Support » Installing WordPress » case-sensitive logins

  • Is there any way to make the logins NOT case-sensitive? I have a weblog that my entire family uses, and these people are not going to be able to handle case-sensitive logins.

Viewing 12 replies - 1 through 12 (of 12 total)
  • No one knows?

    Mark (podz)

    (@podz)

    Support Maven

    You could make the password all lower-case if you wanted ?

    The password isn’t the problem – it’s the login (username) – these people aren’t very techy, and having to remember that Scott is different from scott will cause problems. Any ideas?

    Mark (podz)

    (@podz)

    Support Maven

    Making a login or pw case-insensitive reduces the security aspect.

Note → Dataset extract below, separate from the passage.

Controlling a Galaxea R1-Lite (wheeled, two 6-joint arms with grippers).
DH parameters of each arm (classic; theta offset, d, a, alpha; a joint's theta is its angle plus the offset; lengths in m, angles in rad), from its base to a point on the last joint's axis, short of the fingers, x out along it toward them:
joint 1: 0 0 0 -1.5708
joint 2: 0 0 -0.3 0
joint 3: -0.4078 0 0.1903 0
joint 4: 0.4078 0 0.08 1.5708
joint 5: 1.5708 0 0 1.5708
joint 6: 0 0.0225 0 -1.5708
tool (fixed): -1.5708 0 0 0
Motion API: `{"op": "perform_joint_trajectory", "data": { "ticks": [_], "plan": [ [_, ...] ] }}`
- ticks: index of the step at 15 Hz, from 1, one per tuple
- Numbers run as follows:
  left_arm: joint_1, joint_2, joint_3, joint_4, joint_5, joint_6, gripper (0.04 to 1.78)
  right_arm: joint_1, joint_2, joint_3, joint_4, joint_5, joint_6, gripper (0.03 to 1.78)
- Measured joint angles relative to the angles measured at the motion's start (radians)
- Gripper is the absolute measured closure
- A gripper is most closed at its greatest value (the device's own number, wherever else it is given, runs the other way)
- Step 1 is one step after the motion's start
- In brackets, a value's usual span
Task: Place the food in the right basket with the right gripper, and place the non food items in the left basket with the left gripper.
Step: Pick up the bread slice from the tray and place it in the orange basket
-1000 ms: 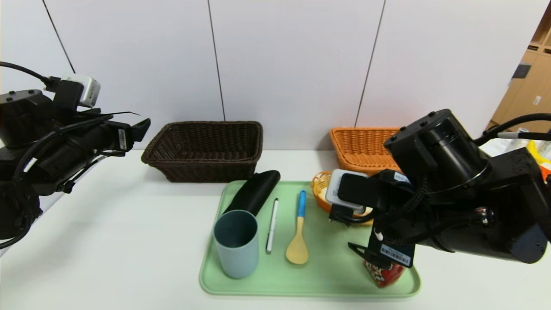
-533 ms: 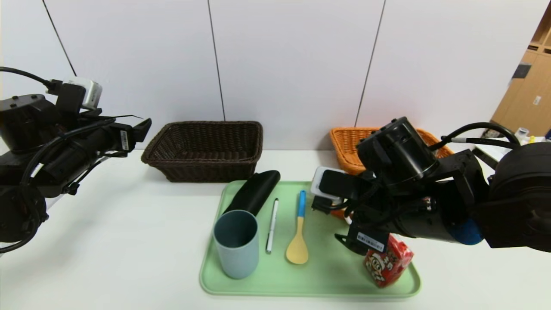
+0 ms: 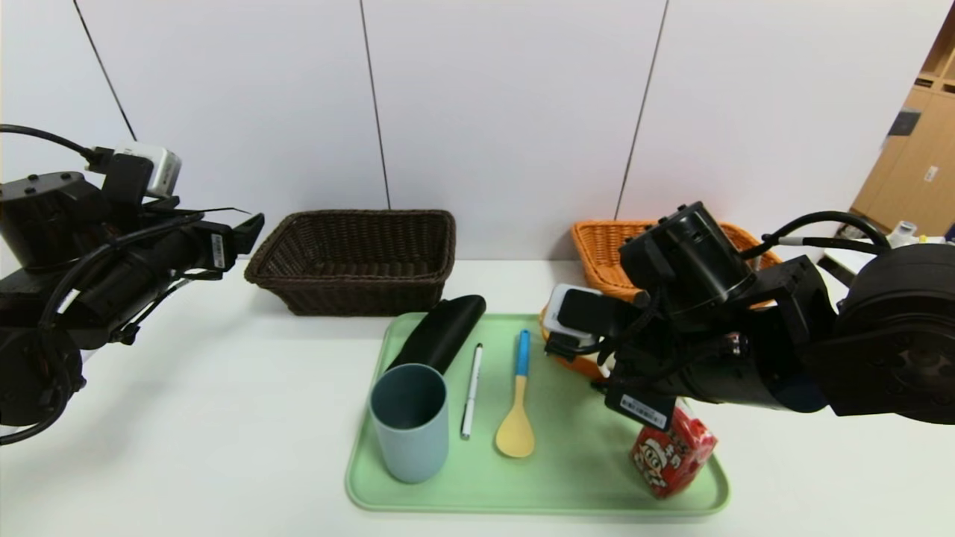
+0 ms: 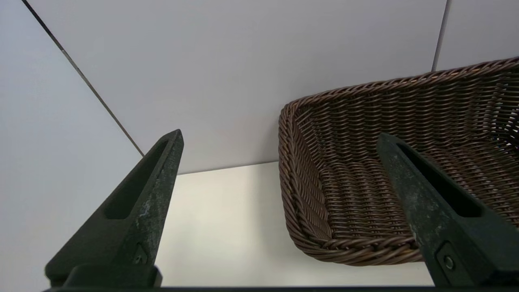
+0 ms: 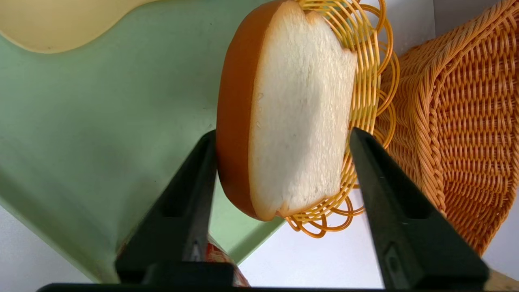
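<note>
The slice of bread [image 5: 300, 113] stands on edge in a small yellow wire basket [image 5: 365, 81] at the green tray's far right corner. My right gripper [image 5: 282, 134] is open with one jaw on each side of the bread; one jaw is against the crust and the other is apart from it. The red drink carton [image 3: 671, 455] stands at the tray's near right corner. The grey-blue cup [image 3: 409, 421], black case [image 3: 442, 332], white pen [image 3: 471, 389] and yellow spoon [image 3: 517, 418] lie on the tray. My left gripper [image 3: 250, 224] is open, raised left of the dark brown basket [image 3: 354, 257].
The green tray [image 3: 567, 477] lies mid-table. The orange-tan basket [image 3: 608, 257] stands at the back right, just behind the small yellow basket; it also shows in the right wrist view [image 5: 458, 121]. The dark brown basket [image 4: 365, 194] is empty. A white wall stands behind the table.
My right arm has swung back and left from above the red carton to the small yellow basket, now straddling the bread. The left arm has dipped slightly.
</note>
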Motion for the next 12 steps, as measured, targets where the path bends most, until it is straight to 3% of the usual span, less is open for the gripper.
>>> {"op": "perform_joint_trajectory", "data": {
  "ticks": [3,4,5,12],
  "plan": [
    [0.0,-0.002,0.008,0.0,0.0,0.001,0.13,0.0,0.001,0.0,-0.001,0.0,0.0,1.1],
    [0.0,-0.002,0.009,0.001,0.0,0.001,0.13,0.0,0.001,0.0,-0.004,-0.001,0.0,1.66],
    [0.0,-0.002,0.009,0.0,0.0,0.001,0.13,0.0,0.0,0.0,-0.004,0.0,0.0,1.72],
    [0.0,-0.001,0.013,0.0,0.0,0.0,0.13,-0.001,-0.003,-0.016,-0.005,0.003,0.004,1.72]
  ]
}}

    You could play with the login file and write a reminder there maybe ? I doubt it’ll take too many failed tries for him to remember. Also, his browser may auto-complete for him anyway.

    Duh. It took me like 10 minutes to figure out that login names are case sensitive.

    Really this is more confusing than it is securing anything, as login names are case-insensitive in 99%.

    There’s no further input on this? For our site, I don’t want our users’ password or username to be case-sensitive. It’s frustrating for a lot of them who aren’t so saavy with the WWW and computers in general…and quite a few get irritated and give up trying to ‘blog in’.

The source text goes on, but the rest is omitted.